• **Problem requirements**: Locate the line that contains "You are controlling", then copy it and all later lines of the data below exactly, through the last one.
━━━━━━
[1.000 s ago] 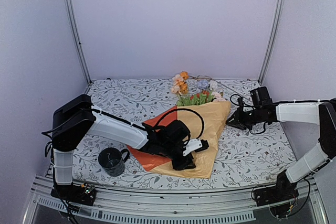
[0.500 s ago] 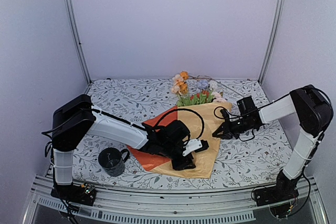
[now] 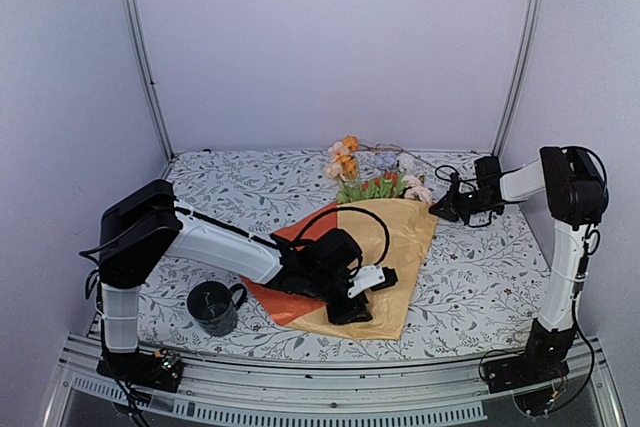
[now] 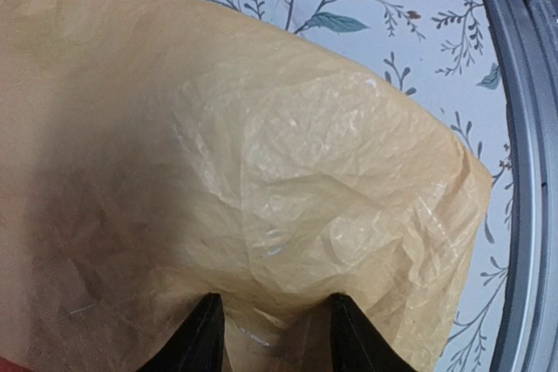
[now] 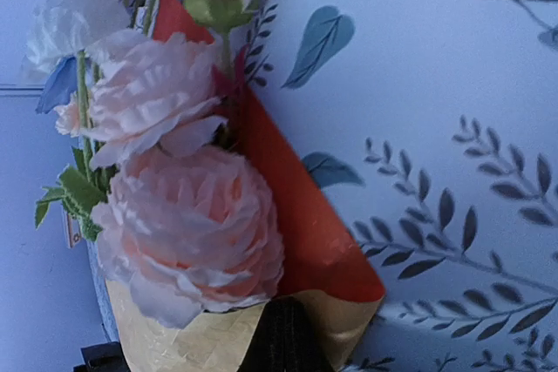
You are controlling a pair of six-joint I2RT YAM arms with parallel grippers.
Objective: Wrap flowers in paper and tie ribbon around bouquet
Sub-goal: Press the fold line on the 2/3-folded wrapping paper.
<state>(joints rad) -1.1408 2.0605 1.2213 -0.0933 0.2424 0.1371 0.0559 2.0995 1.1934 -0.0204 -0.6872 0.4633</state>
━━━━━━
• **Output for this exercise**:
You are controlling a pair of six-joint I2RT YAM arms with parallel grippers.
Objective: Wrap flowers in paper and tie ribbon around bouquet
Sub-goal: Press the fold line on the 2/3-folded wrapping paper.
<state>(joints rad) -1.1408 2.0605 1.2213 -0.0933 0.2424 0.1371 0.0559 2.0995 1.1934 -0.0204 -0.6872 0.4633</state>

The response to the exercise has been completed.